For FCV animals were culled by cervical dislocation and 300 µm coronal slices were prepared for analysis in ice-cold artificial cerebrospinal fluid (aCSF). Samples were maintained in aCSF saturated with 95% O2/5% CO2 and analyzed through probing of the dorsal or ventral striatum with a carbon fibre microelectrode. Electrical stimuli were single pulses, repeated at intervals of 2.5 min, delivered at 0.6 mA, for 200 µsec12. Data were acquired and analyzed with Axoscope 11.0 (Molecular Devices).

Western blotting

Dissected brain regions were lysed in RIPA buffer (SDS-polyacrylamide gel electrophoresis (PAGE)) or non-denaturing lysis buffer (native PAGE). For immunoblot analysis, 10 μg of total protein per lane was loaded on 4–15% gels (Bio-Rad) and blotted onto polyvinylidene difluoride membranes (Bio-Rad). For SDS-insoluble 0.5 μg of total protein was loaded. Blotted samples were probed with antibodies against α-syn (MJFR1 Abcam), PGC1α (Santa Cruz Biotechnologies sc-13067), Lamp2A (Abcam, ab18528) and Lamp1 (Abcam, ab24170), all 1:1000. After ON incubation with primary antibody at 4 °C blots were washed in TBS-T and incubated in secondary horseradish peroxidase antibody (Bio-Rad, 1:5000) for 1–2 h at room temperature. Blots were analyzed with enhanced chemiluminescence reagents (Millipore) in a Chemidoc (Bio-rad). Beta-actin was used as a loading control. Uncropped blots are available in the Source Data File.

Statistical analysis

Statistical analyses was performed with GraphPad Prism 6.0 (GraphPad Software). Two-way analysis of variance (ANOVA), one-way ANOVA, t-test, and Mann–Whitney U-tests were used as required (specified in figure legends). In all analyses, statistical significance was set at p < 0.05. Unless otherwise stated, all error bars depict SEM. For ANOVA analysis, F is expressed as F (degrees of freedom, degree of freedom error) = x.

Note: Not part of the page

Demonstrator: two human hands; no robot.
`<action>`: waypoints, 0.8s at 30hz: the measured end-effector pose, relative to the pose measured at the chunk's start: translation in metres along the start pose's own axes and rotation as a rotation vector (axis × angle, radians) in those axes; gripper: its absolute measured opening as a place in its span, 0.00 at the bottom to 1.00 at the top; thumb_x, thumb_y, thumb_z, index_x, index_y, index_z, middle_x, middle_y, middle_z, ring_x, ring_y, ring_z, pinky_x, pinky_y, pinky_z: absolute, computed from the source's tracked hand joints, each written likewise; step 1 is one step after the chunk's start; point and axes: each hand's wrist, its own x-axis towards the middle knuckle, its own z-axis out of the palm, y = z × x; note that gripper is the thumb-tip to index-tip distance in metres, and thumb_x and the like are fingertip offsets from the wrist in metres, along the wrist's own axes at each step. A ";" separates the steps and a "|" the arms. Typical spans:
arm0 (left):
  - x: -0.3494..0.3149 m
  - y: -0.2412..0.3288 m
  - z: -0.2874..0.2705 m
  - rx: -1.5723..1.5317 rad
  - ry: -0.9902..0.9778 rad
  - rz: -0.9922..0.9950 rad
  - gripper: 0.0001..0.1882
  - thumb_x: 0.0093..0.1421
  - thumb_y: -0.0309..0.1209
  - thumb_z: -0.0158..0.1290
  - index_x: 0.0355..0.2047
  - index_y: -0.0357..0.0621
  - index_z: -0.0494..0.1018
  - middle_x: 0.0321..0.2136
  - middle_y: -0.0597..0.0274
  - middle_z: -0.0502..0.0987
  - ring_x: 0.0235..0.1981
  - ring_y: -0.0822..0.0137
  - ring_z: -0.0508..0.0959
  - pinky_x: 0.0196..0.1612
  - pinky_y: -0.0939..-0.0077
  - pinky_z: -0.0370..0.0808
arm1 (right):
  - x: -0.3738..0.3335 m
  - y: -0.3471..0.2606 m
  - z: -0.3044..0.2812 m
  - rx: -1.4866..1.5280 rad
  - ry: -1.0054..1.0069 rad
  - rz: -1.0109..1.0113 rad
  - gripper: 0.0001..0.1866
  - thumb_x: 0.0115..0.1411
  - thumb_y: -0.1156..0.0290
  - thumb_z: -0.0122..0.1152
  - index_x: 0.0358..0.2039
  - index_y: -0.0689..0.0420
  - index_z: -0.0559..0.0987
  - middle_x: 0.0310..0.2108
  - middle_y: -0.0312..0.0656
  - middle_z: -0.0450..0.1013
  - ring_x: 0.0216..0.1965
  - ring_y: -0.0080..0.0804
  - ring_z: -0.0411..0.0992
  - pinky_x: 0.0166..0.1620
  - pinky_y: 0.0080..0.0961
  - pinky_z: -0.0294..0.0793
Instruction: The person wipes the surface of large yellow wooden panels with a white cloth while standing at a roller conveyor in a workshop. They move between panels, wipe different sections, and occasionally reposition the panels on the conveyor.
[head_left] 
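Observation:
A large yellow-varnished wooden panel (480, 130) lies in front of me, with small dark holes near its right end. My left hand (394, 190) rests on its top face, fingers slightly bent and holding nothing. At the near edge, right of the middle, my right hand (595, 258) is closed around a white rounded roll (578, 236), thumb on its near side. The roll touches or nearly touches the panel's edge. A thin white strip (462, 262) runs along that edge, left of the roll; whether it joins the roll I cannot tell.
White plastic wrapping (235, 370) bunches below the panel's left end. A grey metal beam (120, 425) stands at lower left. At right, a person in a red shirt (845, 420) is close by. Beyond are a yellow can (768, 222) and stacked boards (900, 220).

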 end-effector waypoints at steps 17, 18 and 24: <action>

In silico modeling of CLR01 pharmacokinetics

Supplementary Methods detailing the in silico modeling of the pharmacokinetics of CLR01 are available. The code for the model is available upon request.

Reporting summary

Further information on experimental design is available in the Nature Research Reporting Summary linked to this paper.